The University of Toronto has recently launched a $1.8-million fundraising campaign to renovate the storied coach house and to revitalize the McLuhan Program in Culture and Technology. “It’s a very small building but a historic one, and any renovation has to take care of its heritage,” says Seamus Ross, dean of the Faculty of Information, which oversees the program. “We want to draw students back into the space, to bring it alive again.”
To that end, this fall the university is reintroducing the wide-ranging Monday night seminars that were a fixture in McLuhan’s day. “There was a speaker, a moderator and a commentator on each topic – a framework that we’re working with,” Ross says. The coach house will also serve as a key venue in the event U of T has scheduled for November to consider McLuhan’s work and legacy, titled “McLuhan 100: Then, Now, Next – International Conference and DEW Line Festival.”

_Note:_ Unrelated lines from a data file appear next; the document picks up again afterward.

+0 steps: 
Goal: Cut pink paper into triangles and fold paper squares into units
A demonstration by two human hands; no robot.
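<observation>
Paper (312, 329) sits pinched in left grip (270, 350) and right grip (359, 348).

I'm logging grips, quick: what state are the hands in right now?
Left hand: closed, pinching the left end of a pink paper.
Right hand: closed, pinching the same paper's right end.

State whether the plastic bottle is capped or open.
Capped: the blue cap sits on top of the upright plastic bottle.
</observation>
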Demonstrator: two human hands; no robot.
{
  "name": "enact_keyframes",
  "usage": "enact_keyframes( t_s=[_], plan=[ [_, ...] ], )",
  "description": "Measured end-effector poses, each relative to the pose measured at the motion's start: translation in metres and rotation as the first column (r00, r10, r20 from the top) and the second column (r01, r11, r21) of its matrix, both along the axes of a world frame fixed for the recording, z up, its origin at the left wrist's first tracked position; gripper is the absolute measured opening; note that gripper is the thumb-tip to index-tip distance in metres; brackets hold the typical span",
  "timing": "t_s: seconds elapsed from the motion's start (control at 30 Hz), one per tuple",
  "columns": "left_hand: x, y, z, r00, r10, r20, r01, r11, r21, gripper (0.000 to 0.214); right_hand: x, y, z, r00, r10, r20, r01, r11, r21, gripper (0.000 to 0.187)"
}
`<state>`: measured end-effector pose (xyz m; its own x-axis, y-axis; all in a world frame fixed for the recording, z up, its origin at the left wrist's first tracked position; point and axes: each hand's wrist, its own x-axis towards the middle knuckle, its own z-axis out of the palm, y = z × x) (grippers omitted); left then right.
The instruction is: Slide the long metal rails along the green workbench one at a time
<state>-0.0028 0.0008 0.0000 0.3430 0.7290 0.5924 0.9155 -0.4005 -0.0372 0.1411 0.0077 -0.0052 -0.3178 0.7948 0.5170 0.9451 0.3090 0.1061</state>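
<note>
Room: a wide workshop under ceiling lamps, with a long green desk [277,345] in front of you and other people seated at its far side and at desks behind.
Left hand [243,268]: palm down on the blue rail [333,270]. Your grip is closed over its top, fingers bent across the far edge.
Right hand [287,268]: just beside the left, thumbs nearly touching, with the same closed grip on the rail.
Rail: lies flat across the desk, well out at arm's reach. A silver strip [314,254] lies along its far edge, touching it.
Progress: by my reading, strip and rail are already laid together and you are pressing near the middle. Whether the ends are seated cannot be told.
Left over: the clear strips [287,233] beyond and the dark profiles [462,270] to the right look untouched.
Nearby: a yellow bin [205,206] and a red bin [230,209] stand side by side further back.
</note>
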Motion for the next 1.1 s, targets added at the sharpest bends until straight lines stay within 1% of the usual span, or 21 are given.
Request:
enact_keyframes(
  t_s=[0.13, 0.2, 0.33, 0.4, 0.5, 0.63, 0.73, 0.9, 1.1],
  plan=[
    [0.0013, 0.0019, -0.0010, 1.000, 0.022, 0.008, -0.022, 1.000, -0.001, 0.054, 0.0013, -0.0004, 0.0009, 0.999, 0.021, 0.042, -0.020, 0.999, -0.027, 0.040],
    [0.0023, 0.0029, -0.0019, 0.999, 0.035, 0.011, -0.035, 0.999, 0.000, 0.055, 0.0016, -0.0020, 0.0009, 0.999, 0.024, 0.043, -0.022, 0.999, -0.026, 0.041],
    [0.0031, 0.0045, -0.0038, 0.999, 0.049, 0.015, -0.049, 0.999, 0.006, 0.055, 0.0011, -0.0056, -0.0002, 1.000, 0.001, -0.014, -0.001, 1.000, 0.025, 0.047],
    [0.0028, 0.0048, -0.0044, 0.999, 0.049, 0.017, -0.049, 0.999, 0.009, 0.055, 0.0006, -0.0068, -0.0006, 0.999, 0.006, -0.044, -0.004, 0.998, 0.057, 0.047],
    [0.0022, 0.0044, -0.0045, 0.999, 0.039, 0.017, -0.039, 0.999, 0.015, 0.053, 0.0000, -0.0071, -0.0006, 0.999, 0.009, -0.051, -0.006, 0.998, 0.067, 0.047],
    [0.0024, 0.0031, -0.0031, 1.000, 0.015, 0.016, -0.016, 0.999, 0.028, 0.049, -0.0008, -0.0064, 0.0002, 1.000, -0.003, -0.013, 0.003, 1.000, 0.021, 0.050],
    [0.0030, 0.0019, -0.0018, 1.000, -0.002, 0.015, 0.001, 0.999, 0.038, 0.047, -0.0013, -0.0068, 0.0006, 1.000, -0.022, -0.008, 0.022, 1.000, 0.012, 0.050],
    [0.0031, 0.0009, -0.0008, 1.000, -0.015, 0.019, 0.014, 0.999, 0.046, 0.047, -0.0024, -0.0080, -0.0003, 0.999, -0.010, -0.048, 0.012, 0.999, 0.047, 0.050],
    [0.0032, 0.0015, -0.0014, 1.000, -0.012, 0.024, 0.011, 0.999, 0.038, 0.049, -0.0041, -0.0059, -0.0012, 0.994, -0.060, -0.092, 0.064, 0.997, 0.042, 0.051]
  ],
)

Throughout the fall, the Faculty of Information will also be looking into offering a new concentration in culture and technology as part of its master of information degree. “The university has a rich legacy in communications and media [and hopes to build] on the scholarship of Harold Innis and McLuhan,” Ross says. He believes the program will be distinct from offerings in the same field at other universities by focusing less on communication technologies per se, and more on how these technologies are reshaping our culture and being reshaped by it.
To make the coach house a more suitable venue for classes about media and technology, it will be equipped with virtual conferencing capacities, enabling people to participate in seminars from anywhere in the world. Multimedia arts installations are also part of an ongoing plan to reanimate the space. As part of last year’s Scotiabank Contact Photography Festival, David Rokeby and Lewis Kaye displayed video of McLuhan through a ground-floor window of the coach house that was visible and audible to passers-by. And for this year’s Contact, photographer Robert Bean lined its walls with McLuhan-themed pictures. “The first one drew people to the outside of the building, the next one drew them in,” says Ross. “We want the coach house to become a global nerve centre for discussions around communication and digital media. Just as it was in McLuhan’s day.”